#### WHAT IS BEING ASKED:
The expected output is exactly the lines below, starting at the line with "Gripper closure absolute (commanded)" and ending at the line with "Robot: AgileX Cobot", both included; no other line belongs in it.

(EXERCISE INPUTS)

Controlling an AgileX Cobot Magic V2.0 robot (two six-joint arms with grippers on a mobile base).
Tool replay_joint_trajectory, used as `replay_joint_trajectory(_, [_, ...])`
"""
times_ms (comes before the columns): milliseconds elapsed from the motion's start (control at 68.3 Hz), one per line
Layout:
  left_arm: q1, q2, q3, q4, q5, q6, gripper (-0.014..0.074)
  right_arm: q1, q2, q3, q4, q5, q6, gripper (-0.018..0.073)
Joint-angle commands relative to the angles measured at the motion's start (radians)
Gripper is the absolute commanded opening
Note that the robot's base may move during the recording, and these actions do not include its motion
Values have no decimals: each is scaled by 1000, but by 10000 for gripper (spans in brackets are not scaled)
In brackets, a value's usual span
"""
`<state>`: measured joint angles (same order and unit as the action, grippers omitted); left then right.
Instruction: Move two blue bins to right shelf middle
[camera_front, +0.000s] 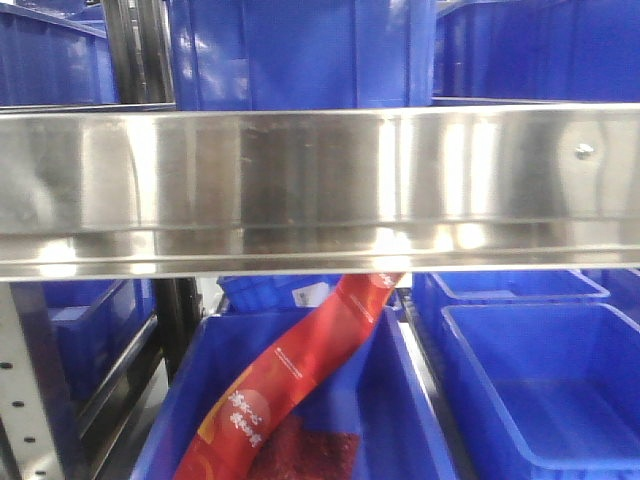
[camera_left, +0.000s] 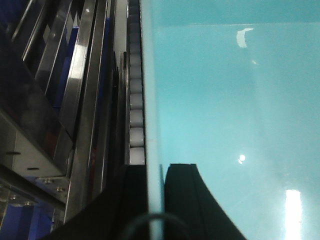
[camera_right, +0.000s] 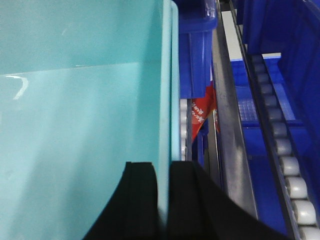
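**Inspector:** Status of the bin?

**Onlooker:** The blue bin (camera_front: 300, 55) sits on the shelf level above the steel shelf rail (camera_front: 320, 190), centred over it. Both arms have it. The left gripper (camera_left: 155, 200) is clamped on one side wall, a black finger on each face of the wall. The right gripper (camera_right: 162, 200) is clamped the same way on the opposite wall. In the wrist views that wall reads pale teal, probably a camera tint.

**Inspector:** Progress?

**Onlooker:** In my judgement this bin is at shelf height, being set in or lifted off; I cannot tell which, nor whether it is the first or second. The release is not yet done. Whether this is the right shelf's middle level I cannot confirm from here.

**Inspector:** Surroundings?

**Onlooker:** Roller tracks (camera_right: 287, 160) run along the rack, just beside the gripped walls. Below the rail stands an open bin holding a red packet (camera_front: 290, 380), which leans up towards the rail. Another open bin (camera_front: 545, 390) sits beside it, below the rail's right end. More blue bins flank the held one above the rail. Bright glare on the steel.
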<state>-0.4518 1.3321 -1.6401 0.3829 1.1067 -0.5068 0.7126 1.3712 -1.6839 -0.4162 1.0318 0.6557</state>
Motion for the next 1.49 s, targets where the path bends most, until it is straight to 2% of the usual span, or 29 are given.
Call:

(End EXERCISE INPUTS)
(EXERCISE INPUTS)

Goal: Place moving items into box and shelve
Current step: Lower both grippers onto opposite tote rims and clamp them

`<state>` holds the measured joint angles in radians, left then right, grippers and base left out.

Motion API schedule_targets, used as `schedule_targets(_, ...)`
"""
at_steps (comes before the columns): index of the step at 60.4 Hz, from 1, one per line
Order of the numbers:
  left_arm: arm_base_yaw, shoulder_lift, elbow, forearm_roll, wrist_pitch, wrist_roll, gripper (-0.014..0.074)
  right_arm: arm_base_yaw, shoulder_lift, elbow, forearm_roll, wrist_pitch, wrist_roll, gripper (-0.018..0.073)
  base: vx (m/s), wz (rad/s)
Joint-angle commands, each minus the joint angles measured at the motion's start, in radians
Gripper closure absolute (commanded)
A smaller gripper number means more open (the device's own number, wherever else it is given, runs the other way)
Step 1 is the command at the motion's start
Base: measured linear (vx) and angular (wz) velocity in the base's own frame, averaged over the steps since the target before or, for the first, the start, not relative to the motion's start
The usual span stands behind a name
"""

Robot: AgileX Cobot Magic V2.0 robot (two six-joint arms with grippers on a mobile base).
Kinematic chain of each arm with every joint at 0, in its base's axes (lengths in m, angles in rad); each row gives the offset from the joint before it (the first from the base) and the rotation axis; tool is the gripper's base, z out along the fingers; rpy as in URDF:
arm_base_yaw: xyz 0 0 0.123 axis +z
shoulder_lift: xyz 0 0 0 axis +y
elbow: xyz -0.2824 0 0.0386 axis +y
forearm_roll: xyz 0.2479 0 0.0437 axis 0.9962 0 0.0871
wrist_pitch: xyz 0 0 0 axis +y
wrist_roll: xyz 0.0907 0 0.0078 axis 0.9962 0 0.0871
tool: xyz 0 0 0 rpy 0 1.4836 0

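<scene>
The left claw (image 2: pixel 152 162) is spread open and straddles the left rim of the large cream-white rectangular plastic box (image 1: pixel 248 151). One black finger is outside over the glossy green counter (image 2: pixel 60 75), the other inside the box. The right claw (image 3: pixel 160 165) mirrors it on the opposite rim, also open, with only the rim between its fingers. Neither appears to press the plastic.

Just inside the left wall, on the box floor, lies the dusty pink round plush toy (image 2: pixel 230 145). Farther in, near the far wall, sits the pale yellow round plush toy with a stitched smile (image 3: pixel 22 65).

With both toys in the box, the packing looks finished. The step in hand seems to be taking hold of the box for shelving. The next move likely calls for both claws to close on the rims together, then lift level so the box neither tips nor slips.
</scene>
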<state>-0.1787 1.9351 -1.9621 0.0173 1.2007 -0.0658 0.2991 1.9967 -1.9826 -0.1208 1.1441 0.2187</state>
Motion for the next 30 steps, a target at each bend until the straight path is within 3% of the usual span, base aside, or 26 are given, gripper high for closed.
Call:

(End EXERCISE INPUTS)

#### RESULT OF THIS EXERCISE:
Gripper closure absolute (commanded)
A smaller gripper number means more open (the device's own number, wherever else it is given, runs the other way)
Step 1 is the command at the motion's start
Base: measured linear (vx) and angular (wz) velocity in the base's own frame, averaged over the steps since the target before or, for the first, the start, not relative to the motion's start
The usual span stands behind a name
"""

Robot: AgileX Cobot Magic V2.0 robot (two six-joint arms with grippers on a mobile base).

That completes the answer.